As artificial intelligence becomes increasingly involved in our daily lives and the business landscape, it is no surprise that algorithms have been implemented in the supply chain process. I think the most critical aspect of AI in supply chain management is the attribute of machine learning. Certain algorithms allow AI to acquire knowledge about the process and commit new strategies to memory. With this data, AI can predict the best methods to forecast future inventory based on trends and exogenous variables. Another interesting trait AI brings to supply chain processes is the future potential of autonomous trucks for delivery. TESLA and Uber do not seem too far off from understanding and putting self-driving trucks into practice. It is only a matter of time until AI really benefits distribution, which, when standardized, could really take away some firms competitive advantages in distribution. In other words, it will be interesting to see when many companies use standardized AI to distribute their products and how that uniform concept affects each company. Nevertheless, AI is a really interesting development that will affect both supply chain processes and overall operations.
Source: https://medium.com/@KodiakRating/6-applications-of-artificial-intelligence-for-your-supply-chain-b82e1e7400c8
As some commenters have pointed out, while AI is an extremely helpful and powerful tool in the new era of business, it should not be totally depended on. Justin mentioned at the end of his post that humans are still the ones making the final decisions, and thus even though a model can spit out some figure, it does not reveal the perfect choice. Another aspect of these AI models is the role of chance. Even though the model may be very predictive in most cases, there can still be times when they fail to predict the truth. Laura mentioned March Madness as an example of the randomness of events. Another example is the 2016 election when most models predicted Hillary Clinton to win, but that obviously did not pan out. FiveThirtyEight, one of the top analytics websites, noted that in the aftermath of the election, many people did not seem to understand the reality of what models do. Even though their model gave Clinton a 70% chance at victory, people can overstate that margin as a certainty. In forecasting models, this same issue can occur where a poor manager could put too much weight in an AI figure and not consider other alternatives.

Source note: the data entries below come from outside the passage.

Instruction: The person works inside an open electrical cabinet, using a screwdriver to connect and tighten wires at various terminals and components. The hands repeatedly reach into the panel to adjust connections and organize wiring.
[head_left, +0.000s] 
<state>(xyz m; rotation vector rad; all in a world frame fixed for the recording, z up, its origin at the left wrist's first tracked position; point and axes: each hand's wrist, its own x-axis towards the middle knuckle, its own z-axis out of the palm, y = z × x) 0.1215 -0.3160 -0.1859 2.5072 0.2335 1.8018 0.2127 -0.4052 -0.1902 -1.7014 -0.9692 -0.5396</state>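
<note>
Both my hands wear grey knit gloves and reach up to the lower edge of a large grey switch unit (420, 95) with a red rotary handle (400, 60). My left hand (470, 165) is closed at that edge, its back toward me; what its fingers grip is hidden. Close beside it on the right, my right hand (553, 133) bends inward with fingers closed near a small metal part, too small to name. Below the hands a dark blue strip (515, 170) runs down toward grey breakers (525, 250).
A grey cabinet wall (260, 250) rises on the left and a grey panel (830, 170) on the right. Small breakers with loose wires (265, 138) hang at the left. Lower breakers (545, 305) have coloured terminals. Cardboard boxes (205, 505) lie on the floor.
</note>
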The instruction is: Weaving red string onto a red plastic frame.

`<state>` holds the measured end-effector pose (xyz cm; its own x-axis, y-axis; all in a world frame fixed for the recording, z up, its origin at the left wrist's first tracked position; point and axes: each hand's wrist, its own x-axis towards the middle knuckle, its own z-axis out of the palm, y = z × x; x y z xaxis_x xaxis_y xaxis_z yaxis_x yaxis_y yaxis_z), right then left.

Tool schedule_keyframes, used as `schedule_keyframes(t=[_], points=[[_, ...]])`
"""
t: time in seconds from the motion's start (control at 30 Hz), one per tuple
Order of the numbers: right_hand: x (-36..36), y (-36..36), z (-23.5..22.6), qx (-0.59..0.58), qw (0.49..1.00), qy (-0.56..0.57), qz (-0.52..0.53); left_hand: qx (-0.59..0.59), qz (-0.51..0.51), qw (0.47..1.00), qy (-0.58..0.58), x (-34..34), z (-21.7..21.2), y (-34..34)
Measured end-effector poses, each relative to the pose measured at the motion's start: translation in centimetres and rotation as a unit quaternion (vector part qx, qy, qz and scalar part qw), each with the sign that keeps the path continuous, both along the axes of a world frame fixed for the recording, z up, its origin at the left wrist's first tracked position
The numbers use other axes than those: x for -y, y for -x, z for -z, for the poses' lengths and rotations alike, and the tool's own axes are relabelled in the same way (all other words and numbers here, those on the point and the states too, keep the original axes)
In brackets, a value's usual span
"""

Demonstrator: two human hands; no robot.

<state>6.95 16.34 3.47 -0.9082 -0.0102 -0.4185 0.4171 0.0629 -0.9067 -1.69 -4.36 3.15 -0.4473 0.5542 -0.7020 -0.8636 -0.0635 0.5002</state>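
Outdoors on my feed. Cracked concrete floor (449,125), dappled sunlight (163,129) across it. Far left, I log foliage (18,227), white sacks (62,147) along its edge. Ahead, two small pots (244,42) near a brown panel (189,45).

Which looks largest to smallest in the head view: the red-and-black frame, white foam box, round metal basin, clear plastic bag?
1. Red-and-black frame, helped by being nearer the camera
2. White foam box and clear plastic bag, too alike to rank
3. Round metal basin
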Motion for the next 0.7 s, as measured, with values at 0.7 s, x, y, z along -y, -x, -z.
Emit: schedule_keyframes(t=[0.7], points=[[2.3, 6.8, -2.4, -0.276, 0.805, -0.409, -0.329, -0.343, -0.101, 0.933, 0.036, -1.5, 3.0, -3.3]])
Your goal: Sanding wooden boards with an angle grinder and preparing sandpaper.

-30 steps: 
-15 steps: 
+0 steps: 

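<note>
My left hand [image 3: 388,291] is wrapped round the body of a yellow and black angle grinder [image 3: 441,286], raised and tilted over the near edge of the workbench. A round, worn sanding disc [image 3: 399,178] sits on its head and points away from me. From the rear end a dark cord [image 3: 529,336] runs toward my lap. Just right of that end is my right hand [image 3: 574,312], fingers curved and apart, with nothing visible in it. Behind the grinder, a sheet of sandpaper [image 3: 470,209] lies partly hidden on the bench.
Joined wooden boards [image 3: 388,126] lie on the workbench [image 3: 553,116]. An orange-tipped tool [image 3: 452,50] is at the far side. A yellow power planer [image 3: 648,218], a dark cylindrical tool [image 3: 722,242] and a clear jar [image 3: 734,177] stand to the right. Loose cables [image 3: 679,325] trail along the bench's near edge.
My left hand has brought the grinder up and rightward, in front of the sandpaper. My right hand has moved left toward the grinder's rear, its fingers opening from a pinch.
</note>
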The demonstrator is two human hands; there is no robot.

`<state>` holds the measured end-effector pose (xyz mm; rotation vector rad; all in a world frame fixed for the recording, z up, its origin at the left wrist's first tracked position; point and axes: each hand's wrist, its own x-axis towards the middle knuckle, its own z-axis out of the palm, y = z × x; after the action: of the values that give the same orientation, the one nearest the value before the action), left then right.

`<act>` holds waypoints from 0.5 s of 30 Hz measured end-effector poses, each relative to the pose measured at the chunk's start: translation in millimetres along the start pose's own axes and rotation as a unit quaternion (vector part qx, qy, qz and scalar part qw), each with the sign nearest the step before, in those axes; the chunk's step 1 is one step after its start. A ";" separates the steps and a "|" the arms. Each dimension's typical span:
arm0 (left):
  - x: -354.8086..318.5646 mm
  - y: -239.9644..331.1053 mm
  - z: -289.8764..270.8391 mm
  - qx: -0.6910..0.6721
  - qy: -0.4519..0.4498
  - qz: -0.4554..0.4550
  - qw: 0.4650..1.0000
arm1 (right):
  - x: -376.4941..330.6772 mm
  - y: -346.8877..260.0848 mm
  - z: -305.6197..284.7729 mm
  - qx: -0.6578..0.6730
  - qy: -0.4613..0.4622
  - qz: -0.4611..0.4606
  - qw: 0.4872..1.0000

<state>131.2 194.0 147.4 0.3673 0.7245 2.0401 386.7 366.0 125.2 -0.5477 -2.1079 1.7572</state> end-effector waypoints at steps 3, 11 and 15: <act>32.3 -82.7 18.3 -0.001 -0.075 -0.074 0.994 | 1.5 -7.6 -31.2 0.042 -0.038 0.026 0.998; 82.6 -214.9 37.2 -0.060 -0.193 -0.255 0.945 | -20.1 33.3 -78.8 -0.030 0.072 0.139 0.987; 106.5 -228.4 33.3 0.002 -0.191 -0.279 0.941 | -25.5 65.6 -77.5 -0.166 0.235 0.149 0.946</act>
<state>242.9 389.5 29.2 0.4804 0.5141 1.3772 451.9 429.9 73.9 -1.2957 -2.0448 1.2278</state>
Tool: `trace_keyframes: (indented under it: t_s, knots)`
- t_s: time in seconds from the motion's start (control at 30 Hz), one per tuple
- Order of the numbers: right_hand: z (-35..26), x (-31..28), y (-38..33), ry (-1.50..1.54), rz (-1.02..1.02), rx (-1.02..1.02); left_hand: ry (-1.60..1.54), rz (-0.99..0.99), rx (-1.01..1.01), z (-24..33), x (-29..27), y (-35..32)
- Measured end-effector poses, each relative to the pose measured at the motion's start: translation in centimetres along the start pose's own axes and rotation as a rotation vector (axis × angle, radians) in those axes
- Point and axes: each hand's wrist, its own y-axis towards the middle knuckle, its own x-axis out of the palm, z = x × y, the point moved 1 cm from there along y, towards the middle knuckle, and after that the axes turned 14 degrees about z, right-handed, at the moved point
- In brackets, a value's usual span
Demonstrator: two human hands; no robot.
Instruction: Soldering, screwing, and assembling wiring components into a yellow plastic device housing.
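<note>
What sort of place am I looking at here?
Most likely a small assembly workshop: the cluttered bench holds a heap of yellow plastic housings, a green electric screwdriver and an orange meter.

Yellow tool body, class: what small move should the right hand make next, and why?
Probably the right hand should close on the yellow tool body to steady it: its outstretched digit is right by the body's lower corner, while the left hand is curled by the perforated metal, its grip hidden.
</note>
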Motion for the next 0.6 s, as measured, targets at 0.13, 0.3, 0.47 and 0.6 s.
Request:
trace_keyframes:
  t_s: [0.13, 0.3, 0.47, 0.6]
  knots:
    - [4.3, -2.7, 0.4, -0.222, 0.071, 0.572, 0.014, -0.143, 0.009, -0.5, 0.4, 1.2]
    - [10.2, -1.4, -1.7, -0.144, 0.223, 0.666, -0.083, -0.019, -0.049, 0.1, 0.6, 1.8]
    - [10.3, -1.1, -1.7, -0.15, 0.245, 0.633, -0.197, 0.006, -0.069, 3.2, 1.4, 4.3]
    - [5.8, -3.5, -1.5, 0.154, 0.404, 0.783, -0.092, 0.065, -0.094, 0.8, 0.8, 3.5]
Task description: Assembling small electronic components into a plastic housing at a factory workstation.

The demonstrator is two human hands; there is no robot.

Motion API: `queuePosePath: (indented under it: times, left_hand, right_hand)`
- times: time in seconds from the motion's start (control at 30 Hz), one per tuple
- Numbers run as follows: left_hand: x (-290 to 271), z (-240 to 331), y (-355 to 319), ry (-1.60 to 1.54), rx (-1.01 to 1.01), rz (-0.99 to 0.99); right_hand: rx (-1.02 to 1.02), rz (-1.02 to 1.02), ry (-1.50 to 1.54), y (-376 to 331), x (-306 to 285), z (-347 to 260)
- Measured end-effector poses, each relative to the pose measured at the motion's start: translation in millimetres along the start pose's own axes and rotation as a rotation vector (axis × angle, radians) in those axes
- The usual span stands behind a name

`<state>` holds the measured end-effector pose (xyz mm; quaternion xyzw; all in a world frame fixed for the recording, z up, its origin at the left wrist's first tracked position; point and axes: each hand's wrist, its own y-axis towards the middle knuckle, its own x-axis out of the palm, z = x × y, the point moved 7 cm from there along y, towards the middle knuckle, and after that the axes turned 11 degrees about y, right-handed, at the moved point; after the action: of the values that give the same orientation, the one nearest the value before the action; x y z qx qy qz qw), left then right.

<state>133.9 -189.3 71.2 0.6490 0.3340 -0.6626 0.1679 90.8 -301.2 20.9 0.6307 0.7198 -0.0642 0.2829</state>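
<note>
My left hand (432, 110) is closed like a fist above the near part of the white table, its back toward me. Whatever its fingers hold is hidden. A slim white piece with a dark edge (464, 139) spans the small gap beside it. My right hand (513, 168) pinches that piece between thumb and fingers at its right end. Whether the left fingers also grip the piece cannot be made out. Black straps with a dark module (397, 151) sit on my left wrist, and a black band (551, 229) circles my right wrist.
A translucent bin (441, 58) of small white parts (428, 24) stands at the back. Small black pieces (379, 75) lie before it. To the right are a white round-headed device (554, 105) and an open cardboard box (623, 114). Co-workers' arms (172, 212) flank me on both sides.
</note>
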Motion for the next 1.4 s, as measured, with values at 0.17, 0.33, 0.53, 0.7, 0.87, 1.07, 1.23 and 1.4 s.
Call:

http://fivethirtyeight.com/features/why-fivethirtyeight-gave-trump-a-better-chance-than-almost-anyone-else/
I think it is interesting how the AI forecasting techniques could be applied to Just-in-Time processes and relates to the idea of jidoka. The Toyota production philosophy also focuses on the ability to reduce waste through producing the correct amount of vehicles and parts. This can be done through customer generated numbers using a pull process of demand but AI might give companies the ability to more accurately predict a customers orders and therefor reduce waste to a further degree. Jidoka emphasizes automating a process as much as possible but still maintaining the human touch and ability to stop the process to prevent defects. I think this connects very well with your point about needing human influence when making these predictions. As technology advances companies will have access to more powerful tools but must not lose sight of the human element of making decisions.